**Task details**
Below is a listing from which only part is wanted; return exactly the lines from the one with "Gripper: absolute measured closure" up to and including the one with "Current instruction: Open".

**Collected material**
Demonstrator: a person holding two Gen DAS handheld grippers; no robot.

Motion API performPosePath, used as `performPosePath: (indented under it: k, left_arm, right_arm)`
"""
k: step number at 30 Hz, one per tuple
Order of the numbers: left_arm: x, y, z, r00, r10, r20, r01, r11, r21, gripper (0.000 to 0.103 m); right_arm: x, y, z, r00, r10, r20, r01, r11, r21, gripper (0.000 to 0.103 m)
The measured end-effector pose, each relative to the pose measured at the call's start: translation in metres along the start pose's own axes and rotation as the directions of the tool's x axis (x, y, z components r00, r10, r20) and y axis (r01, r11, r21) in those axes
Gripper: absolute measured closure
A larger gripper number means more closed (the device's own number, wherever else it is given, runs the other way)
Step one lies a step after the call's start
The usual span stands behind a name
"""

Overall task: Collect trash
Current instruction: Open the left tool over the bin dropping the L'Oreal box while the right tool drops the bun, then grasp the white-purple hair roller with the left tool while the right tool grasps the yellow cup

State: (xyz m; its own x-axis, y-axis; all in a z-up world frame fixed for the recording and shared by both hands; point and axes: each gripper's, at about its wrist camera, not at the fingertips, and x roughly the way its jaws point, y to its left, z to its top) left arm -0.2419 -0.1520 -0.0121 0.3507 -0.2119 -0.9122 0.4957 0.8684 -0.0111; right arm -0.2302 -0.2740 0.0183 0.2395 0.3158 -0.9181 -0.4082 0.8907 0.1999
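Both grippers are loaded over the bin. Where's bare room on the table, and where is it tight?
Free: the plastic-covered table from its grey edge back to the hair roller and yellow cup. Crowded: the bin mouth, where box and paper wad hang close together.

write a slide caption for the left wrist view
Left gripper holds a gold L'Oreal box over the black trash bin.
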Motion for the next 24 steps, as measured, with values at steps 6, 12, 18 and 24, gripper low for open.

**Answer box**
Gripper: absolute measured closure
A larger gripper number means more closed (the device's own number, wherever else it is given, runs the other way)
Step one lies a step after the call's start
The usual span stands behind a name
"""

Overall task: Collect trash
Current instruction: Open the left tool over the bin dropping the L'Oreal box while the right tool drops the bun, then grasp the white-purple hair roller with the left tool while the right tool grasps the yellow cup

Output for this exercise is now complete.